Nearly a whole day had gone by, a whole day, when Ian had been gone and I didn’t even know it. I had moved along through the day assuming he was across the street. I guessed our radar was over as well. I never felt him leave.

I sat in my chair reading and rereading the words till they were emblazoned on my brain, and then I got up and ran my hands over my face. Ian was gone. Duncan would make me love him and then leave me too. It was the way of it.

“Savanna, you okay?” said Duncan from my door, making me jump.

“Shit, you scared me,” I said, holding up a hand. “I’m . . . fine,” I said.

“What’s wrong, baby?” he said, coming in, his eyebrows drawn together in concern.

I sat back down and all the weight of my world went down with me.

“Don’t call me baby,” I said, the words out of my mouth before I could even think them.

He looked like he’d been slapped. “What?”

“We aren’t that couple yet,” I said, heat hazing over logical thought. “That baby-calling couple that hangs out every night and has favorite shows together and cooks fucking pancakes and—and has extra toothbrushes at each other’s houses.”

“What the hell?” he said.

Dimly I was aware of the crazy babble coming out of my mouth, but it was beyond me. I couldn’t stop it. The thoughts were falling out in the form of words faster than I could process them.

“Just go, please,” I said, grabbing my head, which was starting to throb. “I’m not good company right now.”

“You think?” he said. “Look, Savanna—”

“Why do you call me Savanna?” I said, cutting him off. “Everyone in the world calls me Savi but you. Why do you do that?”

He blinked in surprise. “Because you never asked me to for one,” he said. “And because
everyone else does,
for two. But hey,
Savi,
you want that, you got it.”

He was pissed. And he had so much right to that. I was being a merciless bitch, and yelling at him over nothing, and all he’d done is had the misfortune of walking into my building.

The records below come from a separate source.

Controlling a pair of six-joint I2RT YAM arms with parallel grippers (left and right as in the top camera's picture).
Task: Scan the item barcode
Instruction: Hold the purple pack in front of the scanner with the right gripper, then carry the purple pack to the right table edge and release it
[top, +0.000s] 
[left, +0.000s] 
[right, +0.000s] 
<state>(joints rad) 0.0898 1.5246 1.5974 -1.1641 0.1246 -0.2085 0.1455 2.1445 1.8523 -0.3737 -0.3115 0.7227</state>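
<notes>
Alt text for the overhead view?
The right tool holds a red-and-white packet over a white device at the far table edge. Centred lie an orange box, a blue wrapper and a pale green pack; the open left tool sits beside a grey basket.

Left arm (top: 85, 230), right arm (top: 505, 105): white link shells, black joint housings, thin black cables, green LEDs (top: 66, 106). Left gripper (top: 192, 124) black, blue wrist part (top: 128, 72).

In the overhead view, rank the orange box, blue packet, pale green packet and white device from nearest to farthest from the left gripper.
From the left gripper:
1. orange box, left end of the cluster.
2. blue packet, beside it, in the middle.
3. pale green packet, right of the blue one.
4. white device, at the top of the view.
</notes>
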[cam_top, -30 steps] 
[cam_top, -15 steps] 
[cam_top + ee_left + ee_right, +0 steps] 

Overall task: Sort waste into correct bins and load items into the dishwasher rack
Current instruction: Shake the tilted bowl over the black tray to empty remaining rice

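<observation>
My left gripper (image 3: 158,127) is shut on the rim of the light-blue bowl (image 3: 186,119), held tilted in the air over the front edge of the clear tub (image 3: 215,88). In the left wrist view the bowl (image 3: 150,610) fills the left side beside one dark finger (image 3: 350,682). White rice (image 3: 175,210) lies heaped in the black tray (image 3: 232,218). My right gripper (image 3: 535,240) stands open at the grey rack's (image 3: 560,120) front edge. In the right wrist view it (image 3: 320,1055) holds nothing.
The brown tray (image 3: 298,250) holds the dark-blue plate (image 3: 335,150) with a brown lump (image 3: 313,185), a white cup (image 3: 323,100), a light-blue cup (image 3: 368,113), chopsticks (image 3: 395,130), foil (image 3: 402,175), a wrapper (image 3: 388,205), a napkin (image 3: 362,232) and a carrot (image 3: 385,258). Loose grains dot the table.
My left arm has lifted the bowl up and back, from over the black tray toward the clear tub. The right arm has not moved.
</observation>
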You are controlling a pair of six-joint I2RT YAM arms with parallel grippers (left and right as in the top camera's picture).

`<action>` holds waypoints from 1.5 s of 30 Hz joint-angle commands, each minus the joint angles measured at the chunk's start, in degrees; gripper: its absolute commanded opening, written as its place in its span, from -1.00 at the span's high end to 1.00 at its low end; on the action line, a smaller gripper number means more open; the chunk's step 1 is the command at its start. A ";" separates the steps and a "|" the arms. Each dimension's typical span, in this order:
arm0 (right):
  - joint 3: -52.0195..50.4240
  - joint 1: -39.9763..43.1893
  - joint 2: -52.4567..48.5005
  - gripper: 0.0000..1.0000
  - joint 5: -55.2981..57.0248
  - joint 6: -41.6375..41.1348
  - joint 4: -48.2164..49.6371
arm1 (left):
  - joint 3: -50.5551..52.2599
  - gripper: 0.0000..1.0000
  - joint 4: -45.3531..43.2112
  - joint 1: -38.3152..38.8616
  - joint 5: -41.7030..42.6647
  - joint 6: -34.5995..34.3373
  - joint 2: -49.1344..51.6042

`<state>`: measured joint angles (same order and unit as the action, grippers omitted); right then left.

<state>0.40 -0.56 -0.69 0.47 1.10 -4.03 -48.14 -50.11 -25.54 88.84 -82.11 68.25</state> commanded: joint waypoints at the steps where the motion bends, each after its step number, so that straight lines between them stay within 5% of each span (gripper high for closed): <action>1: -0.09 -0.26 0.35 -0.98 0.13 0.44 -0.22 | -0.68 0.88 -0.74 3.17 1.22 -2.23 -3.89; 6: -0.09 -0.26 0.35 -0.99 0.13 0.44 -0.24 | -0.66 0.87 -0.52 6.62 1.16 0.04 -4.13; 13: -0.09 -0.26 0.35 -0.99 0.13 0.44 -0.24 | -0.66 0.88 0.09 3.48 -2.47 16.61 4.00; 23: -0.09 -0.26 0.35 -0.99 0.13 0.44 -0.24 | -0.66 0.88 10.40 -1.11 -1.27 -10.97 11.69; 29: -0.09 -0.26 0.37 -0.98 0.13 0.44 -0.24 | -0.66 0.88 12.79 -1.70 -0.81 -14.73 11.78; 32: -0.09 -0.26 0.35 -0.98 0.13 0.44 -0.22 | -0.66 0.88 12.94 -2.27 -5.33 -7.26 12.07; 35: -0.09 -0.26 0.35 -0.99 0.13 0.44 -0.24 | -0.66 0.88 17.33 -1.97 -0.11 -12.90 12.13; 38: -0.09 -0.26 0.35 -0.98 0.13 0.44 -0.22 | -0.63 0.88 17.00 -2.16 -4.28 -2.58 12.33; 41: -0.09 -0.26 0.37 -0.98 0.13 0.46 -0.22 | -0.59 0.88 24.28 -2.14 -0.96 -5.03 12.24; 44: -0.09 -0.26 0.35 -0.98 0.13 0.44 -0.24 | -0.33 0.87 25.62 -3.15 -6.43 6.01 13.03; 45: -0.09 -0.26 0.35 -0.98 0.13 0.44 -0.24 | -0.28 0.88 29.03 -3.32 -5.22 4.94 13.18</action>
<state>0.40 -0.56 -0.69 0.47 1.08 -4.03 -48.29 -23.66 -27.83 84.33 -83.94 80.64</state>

“What is your problem?” he asked. “What are you upset about?” he said, pointing to the paper.

“Ian went home,” I said. “Back to Florida.”

The same look that he’d worn when I’d confessed my sins with Ian was there now. Hurt, betrayal, and anger.
Good for you, Savi, you did it. You pushed him away before he could hurt you.

“Well, I’m sorry for your loss,” he said, bitterness lacing his voice. He turned to go and then whirled back, leaning over me. “You are a fucked-up mess, you know that? Yeah, that’s right,” he added when I cringed. “Nothing beautiful about that. You cling on to what you can’t have and push away what’s right in front of you, falling in love with you.”

“Love is for other people,” I said. “People don’t stay with me. They act like they will, they promise the moon, and then they leave.”

“Damn, I can’t imagine why,” he said, and then held up his hands. “Whatever,
Savi
. You want to throw it away? That’s fine, I’m done.”

Done
. Hearing those words jarred me, shook me in a way I wasn’t expecting. He turned and was out of my office before I could even blink.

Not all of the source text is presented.